(Records from a data collection)
--*--
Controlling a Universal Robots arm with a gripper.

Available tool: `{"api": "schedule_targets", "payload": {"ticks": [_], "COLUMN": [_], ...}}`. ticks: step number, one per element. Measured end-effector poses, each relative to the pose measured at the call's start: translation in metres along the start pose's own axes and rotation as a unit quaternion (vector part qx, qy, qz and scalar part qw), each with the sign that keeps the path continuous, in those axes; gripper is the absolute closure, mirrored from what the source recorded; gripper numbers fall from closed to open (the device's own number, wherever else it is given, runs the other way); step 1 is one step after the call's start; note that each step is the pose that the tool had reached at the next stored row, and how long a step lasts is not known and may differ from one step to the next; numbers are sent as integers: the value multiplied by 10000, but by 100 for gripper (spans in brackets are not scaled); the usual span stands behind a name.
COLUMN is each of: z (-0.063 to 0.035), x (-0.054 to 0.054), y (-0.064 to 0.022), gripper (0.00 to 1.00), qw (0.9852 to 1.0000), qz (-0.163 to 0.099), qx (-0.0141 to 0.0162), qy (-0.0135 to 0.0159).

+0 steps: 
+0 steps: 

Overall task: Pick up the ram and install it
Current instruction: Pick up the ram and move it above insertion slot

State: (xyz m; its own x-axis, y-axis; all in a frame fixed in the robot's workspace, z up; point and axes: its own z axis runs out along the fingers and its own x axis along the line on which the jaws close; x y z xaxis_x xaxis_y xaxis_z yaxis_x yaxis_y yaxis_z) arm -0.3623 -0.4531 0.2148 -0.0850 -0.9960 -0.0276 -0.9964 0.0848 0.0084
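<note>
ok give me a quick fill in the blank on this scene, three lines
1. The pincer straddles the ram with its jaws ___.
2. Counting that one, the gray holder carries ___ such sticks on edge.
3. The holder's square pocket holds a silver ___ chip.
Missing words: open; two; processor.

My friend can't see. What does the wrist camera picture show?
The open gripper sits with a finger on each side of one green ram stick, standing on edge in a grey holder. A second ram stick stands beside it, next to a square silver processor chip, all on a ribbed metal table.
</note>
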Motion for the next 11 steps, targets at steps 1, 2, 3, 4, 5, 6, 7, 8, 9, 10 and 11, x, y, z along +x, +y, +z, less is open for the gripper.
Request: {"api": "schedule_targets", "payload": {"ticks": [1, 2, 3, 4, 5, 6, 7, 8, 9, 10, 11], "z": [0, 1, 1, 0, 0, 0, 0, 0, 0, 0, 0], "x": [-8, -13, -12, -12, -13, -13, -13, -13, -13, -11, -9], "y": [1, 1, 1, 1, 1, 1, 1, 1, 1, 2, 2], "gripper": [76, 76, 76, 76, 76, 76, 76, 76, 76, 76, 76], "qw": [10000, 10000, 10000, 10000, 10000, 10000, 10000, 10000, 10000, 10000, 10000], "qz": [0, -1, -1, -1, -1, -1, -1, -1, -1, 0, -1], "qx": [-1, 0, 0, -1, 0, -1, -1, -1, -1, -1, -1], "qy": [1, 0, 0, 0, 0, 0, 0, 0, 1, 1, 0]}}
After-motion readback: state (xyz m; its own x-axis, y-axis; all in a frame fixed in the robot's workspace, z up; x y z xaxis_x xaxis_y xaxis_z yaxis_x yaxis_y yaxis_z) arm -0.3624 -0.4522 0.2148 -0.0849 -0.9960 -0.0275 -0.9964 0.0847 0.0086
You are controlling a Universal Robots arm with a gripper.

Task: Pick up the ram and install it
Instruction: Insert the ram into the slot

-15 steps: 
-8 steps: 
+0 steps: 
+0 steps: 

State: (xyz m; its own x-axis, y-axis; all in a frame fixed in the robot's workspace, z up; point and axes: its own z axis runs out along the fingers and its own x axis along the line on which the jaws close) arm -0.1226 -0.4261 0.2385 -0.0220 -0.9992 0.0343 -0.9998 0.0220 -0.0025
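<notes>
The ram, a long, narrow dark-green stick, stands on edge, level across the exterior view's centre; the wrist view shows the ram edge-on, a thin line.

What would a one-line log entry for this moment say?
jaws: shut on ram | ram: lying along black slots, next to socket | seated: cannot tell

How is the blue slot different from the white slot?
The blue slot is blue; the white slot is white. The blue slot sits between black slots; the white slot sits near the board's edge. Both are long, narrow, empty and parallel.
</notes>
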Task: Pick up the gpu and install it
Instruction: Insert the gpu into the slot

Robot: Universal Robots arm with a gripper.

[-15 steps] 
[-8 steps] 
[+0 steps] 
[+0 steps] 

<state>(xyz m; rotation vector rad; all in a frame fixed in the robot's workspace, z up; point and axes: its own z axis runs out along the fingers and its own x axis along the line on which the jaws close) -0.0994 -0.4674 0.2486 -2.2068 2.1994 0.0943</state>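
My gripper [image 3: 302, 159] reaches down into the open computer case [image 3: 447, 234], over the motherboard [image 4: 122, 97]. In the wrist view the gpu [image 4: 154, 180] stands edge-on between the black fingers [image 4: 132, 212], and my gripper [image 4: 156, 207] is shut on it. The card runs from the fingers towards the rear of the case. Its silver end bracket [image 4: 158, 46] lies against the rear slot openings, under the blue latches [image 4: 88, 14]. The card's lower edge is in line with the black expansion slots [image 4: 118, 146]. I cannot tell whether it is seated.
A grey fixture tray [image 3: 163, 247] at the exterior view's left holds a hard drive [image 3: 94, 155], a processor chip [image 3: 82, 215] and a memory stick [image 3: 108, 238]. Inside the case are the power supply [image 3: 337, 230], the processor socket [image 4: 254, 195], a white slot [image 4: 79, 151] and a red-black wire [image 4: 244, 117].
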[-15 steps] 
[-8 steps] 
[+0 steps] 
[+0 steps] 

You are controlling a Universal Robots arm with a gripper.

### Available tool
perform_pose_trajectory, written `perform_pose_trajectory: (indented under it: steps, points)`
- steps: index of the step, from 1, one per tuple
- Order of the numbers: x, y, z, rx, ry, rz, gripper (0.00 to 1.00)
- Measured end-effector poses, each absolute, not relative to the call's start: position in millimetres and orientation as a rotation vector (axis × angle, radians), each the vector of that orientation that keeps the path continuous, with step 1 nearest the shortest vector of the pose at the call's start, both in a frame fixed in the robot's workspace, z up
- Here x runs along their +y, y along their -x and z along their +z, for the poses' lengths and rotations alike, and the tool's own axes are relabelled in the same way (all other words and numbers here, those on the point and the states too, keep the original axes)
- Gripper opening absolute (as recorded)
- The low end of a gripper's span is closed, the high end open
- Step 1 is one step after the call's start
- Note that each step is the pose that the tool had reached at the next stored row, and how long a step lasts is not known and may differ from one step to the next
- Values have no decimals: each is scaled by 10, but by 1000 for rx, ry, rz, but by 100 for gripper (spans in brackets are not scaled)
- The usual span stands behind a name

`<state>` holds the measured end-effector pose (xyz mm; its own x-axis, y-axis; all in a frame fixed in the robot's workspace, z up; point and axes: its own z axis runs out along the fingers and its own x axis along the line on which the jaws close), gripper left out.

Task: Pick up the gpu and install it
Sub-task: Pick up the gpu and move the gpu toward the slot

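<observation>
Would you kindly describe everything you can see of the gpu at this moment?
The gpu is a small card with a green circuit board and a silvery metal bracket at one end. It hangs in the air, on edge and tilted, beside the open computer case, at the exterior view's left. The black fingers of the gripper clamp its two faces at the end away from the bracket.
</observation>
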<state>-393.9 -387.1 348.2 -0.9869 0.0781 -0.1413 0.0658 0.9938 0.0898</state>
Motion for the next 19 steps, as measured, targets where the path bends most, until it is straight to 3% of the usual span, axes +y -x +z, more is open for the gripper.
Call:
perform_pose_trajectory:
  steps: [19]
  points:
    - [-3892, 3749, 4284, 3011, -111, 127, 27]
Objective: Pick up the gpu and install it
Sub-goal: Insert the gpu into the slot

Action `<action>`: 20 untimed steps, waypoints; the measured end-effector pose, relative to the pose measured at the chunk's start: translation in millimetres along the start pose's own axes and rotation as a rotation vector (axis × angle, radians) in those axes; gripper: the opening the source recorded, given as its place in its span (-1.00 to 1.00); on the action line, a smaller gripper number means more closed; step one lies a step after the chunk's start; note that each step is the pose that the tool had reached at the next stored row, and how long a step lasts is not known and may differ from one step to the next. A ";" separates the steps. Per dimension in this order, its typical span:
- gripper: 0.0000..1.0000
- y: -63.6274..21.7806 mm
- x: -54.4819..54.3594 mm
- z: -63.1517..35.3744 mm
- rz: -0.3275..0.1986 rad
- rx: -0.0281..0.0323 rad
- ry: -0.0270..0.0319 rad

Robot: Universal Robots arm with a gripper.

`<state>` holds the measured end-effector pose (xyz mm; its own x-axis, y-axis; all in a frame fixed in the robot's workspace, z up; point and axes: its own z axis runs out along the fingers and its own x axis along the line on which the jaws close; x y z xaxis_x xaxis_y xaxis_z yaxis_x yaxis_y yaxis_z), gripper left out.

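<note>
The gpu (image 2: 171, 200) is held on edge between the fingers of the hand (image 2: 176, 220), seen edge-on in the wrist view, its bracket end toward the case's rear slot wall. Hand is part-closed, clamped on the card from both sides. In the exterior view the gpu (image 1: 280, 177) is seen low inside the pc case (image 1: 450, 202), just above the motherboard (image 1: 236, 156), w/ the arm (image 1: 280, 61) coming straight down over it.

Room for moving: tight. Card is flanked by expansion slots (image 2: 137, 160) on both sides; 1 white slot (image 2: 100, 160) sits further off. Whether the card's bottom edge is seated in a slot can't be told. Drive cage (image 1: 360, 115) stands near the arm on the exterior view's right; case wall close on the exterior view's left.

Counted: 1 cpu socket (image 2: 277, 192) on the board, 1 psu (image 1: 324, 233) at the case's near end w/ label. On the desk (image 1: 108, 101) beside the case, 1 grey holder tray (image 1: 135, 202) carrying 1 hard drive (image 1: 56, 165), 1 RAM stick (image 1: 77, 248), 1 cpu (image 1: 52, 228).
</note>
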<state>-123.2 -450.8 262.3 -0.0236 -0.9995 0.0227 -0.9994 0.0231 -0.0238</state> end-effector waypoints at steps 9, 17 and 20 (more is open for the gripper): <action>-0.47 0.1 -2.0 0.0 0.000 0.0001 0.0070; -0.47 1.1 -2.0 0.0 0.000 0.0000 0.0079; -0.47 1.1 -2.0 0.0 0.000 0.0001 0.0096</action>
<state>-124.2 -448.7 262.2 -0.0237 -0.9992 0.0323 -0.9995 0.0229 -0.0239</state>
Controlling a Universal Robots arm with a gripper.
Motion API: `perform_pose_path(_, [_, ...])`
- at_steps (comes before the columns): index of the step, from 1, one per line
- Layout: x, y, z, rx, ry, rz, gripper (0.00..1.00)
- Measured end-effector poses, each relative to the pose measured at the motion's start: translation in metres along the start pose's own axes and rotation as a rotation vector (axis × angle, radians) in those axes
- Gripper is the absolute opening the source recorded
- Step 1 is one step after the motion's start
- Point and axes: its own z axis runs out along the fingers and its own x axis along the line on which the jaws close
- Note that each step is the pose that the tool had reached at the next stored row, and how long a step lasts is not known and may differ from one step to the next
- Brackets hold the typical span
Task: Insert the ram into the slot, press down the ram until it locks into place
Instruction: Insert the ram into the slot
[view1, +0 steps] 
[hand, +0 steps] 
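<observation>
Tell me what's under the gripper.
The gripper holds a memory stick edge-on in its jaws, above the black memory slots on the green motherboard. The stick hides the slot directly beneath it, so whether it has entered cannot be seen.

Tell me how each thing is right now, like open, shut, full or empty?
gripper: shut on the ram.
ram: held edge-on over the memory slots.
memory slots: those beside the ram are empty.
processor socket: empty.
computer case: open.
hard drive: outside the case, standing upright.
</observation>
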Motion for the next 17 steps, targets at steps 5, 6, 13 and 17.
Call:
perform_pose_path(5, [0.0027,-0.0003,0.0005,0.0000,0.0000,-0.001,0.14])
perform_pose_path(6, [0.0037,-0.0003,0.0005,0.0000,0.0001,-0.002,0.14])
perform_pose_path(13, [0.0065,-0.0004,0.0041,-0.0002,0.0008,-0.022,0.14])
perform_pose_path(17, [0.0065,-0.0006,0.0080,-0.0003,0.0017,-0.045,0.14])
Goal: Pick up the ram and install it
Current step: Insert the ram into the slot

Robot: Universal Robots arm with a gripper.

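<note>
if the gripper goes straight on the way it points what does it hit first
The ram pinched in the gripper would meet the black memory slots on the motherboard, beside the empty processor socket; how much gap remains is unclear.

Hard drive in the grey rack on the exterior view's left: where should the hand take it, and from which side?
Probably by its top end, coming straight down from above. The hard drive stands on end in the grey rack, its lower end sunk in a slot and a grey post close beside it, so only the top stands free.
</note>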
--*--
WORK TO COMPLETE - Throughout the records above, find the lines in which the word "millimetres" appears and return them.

RESPONSE TO THE TASK -
- Measured end-effector poses, each absolute, not relative to the call's start: position in millimetres and orientation as a rotation vector (axis × angle, radians), each the vector of that orientation that keeps the path continuous, with step 1 nearest the shortest vector of the pose at the call's start, both in a frame fixed in the robot's workspace, z up
Action `<action>`: 20 untimed steps, waypoints; the measured end-effector pose, relative to the pose measured at the chunk's start: translation in millimetres along the start pose's own axes and rotation as a rotation vector (axis × angle, radians) in those axes; gripper: the opening the source recorded, given as its place in its span (-1.00 to 1.00); on the action line, a smaller gripper number means more closed; step one lies a step after the chunk's start; note that each step is the pose that the tool had reached at the next stored row, and how long a step lasts is not known and may differ from one step to the next. A ";" separates the steps. Per dimension in this order, its typical span:

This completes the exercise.